I joined a lawsuit against the Wyoming GOP in 2022. Not something I ever expected to do.
But after witnessing the Wyoming Republican Party’s handling of the nomination process for Superintendent of Public Instruction, I was livid. The process was rigged, the outcome preordained, and two of the most qualified candidates were undercut by irrelevant or misleading attacks.
It was clear then that something had shifted. And what happened in 2023/2024 in Sheridan County confirmed it: this is not the Republican Party in which many of us believed.
The lawsuit by the Sheridan County Republican Party against our County Commissioners wasn’t just unnecessary -- it was emblematic. It showed, once again, a troubling pattern inside the Party: rewriting the rules to produce a pre-determined outcome, punishing those who won’t play along, and abandoning the principles of transparency and fairness that once defined us.
Here’s how it unfolded.
Commissioner Allen Thompson notified the Board in early June 2023 that he intended to resign. Before he even stepped down -- before any nominations were made -- the Sheridan County GOP Central Committee voted to approve up to $20,000 to sue the County Commissioners if they didn’t “comply with state law.”
The party had already anticipated a fight. Not a debate. A fight.
Then came the nomination process. The county party imposed special procedures that ensured three handpicked names would rise to the top. When the Board of County Commissioners — four duly elected Republicans -- held a public meeting, they interviewed each nominee in an open session.
No nomination was seconded.
County Commission Chair Christi Haswell explained the Board’s reasoning: they were looking for someone with budget, infrastructure, and emergency management experience -- not just someone with party backing.
I filed a petition with the Sheridan County District Court the next day to have a judge decide – and I was the first of three individuals who did so.
Because we know how to read the statutes.
The judge appointed Holly Jennings, one of the nominees. Done, right?
Not quite. The party sued anyway.
Its leaders claimed the commissioners had violated their duty by refusing to appoint someone -- even though they had followed the law, held an open process, and acted in good faith. The party’s case went to trial.
And the judge dismissed it.
Why? Two reasons: First, the Party had no standing. It wasn’t entitled under the statute to bring that lawsuit in the first place. Second, and just as important, it failed to prove any wrongdoing by the commissioners.

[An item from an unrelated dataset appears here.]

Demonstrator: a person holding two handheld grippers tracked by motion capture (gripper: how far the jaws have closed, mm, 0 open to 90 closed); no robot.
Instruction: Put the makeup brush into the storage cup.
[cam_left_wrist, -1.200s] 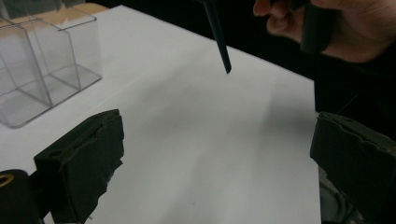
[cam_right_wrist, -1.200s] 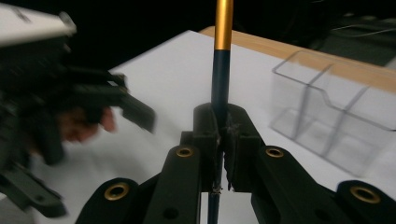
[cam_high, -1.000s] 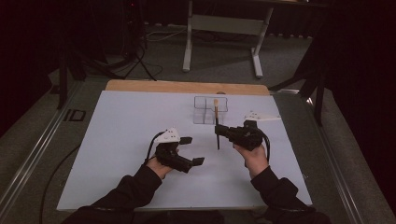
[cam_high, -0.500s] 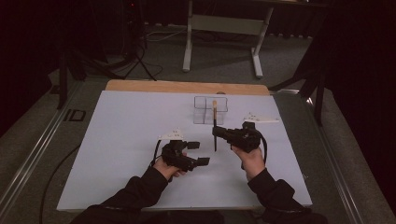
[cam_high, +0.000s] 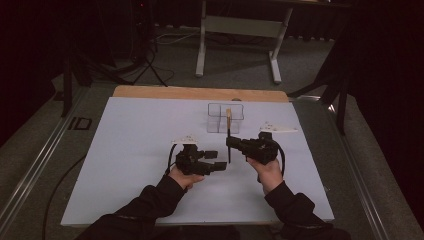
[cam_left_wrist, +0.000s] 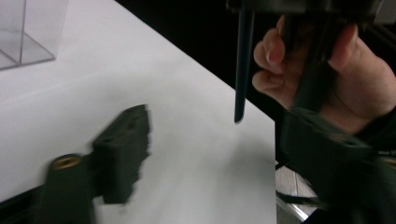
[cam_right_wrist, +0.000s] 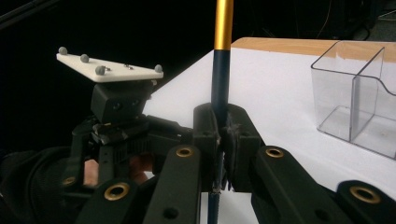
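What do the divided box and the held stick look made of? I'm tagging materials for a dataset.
The box looks like clear, glossy hard plastic: the table shows through its walls and divider. The stick, clamped in the right gripper, has a dark, smooth lower part and a shiny yellow-gold upper part; painted wood or plastic, unclear.

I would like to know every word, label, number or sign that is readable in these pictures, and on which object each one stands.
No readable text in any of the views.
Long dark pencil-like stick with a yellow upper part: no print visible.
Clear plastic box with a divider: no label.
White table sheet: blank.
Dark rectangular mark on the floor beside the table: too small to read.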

In fact, the court specifically echoed the concern that if the Party’s view had prevailed, any “discontented individual who disagrees with a commissioner’s decision” could tie up local government with endless litigation.
That’s not accountability. That’s sabotage.
The irony is hard to miss. This is the same Republican Party that insists it is a private organization and claims any regulation of its internal process is an attack on free association.
But when public officials act in the open and exercise judgment, the Party cries foul and runs to the courts.
That’s not principle. That’s hypocrisy.
And then there’s the money.
The campaign finance report shows a $20,000 payment to Coal Creek Law on September 12, 2023 -- matching the legal budget the Party approved. But another payment -- $12,064.39 on May 13, 2024 -- is listed only as “consulting.” No vote was taken. No explanation given. Just a line item.
Worse still, nearly $20,000 was collected through four “cash” donations ranging from $2,360 to $9,121. Under state rules, cash contributions are only allowed in a “pass the hat” format -- when the actual donors can’t be easily identified.
These numbers don’t pass the smell test. Not for a party that claims to stand for fiscal responsibility and rule of law.
This isn’t just about Sheridan County. It’s part of a larger drift. From nomination processes, the Uinta and Hot Springs lawsuits, the lawsuit against the Laramie County Clerk, and internal disputes across the state, we are watching a Party that once valued local control and integrity now consumed by centralized control and retribution.
We’re better than this.
Republicans in Sheridan County -- and across Wyoming -- deserve leadership that reflects the values for which we’ve always claimed to stand: openness, accountability, and respect for the voter.
Not factions that punish dissent. Not lawsuits or an internal tribunal to enforce fealty.
The fix starts with a question: Are we going to keep letting a limited circle of insiders speak for all of us?
Or are we going to reclaim the Party in which we’ve believed?